A day with Angelo Gaja

By , 14 March 2016

Angelo Gaja, head of the family firm based in the Piedmont region of northern Italy and renowned for top quality versions of Barbaresco and Barolo, says it’s all very well to have your nose in the glass but what’s outside the glass is equally important.

During an 90-minute presentation facilitated by Cape Town wine retailer Wine Cellar yesterday, the 76-year-old wine industry legend did not mention clones or soil type once. “Winemaking is about capturing the spirit of place – politics, literature, cuisine all combine to create place,” he says.

That said, Gaja identifies climate change as a crucial factor affecting wine quality in the future. He considers 1997 and 2003 as the vintages that demonstrated that climate change is a definite phenomenon and says that the result means less variation between vintages – consistently hot summers result in more even ripening on a more regular basis but equally this is leading to an increase in pH levels which is not necessarily ideal. In the vineyard, existing pests are more aggressive while new pests are arriving from outside the region. “We must remain optimistic and learn to adapt,” he says.

Gaja draws a distinction between wines intended to gratify the consumer, whether in terms of affordability or branding, and “original wines”. He, of course, is intent on making original wines and defines himself as an artisan. An artisan winemaker will inherently tend to be small-scale and therefore must work with “heart and soul” to achieve higher quality and promote his chances of survival.

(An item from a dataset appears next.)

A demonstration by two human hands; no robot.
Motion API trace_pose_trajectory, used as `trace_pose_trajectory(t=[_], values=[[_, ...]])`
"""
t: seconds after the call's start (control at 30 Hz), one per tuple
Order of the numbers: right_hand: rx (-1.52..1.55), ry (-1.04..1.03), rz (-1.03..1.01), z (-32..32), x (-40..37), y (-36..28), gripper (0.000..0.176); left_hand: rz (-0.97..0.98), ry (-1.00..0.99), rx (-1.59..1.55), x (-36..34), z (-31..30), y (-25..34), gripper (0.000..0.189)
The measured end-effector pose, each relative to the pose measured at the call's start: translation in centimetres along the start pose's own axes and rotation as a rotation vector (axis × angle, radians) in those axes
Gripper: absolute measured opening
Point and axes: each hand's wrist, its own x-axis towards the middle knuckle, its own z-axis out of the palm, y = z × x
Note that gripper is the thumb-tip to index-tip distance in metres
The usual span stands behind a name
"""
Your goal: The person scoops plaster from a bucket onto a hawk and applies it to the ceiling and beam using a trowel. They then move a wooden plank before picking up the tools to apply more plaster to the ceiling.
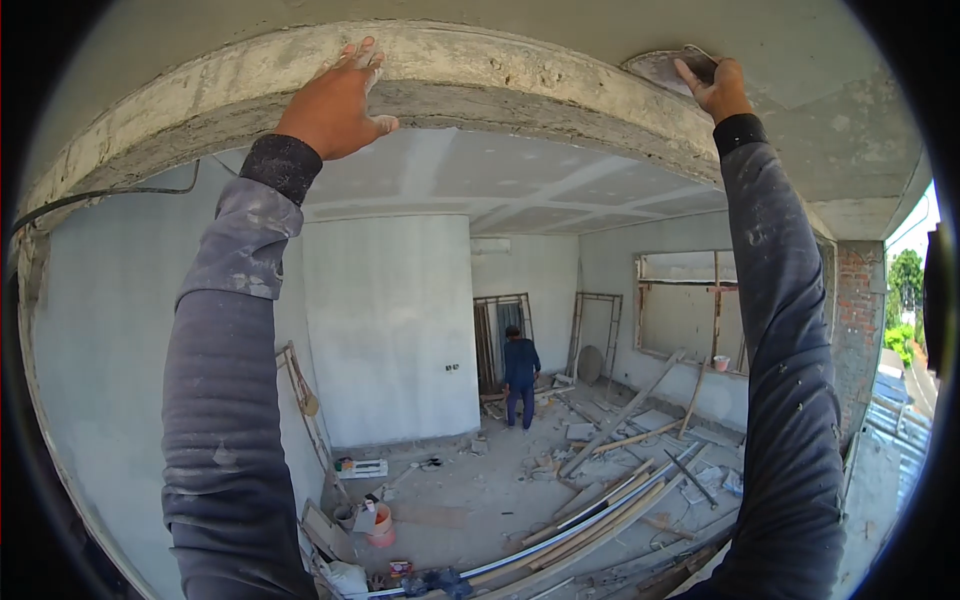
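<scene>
Both my arms reach up in dark, dust-marked sleeves. My left hand (345, 103) has its fingers apart and rests against the face of a rough concrete beam (480, 65), holding nothing. At the upper right, my right hand (718, 88) is closed on a flat trowel (668, 70), which lies against the grey plastered ceiling (800, 55) beside the beam. The trowel's handle is mostly hidden by my fingers.
Below, a person in dark clothes (520, 375) stands in the room. An orange bucket (381, 525) is at the lower left. Long poles (600, 510) and rubble cover the floor. A brick column (858, 320) stands right; a cable (110, 192) hangs left.
</scene>
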Motion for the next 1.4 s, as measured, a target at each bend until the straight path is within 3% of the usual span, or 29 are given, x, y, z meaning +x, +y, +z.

Gaja has diversified into Brunello and Super-Tuscan wines and admits his business is not as small as it used to be, producing close to 1 million bottles across all operations. “My role is to protect the passion behind the business. There will be bad times and passion is like wind-screen wipers on a car – they don’t stop the rain but they do allow you to proceed.”

For all his aphorisms, Gaja is a canny operator when it comes to creating mystique around his wines. There is deliberately no official Gaja website and visits to the winery were only recently introduced at €300 per person, all proceeds going direct to charity.

Gaja Barolo Dagromis 2011


After the presentation, a chance to taste. With the high quality of these wines, come high prices – Wine Cellar sells the Gaja Barbaresco 2012 for R2 300 a bottle, for instance. However, a wine I thought showed particularly well while not be quite so pricy at RR875 was the Gaja Barolo Dagromis 2011. Dark cherry fruit, liquorice. Pure, fresh and savoury with a wonderfully dry and persistent finish. A classic example. #Winemag Rating: 93/100.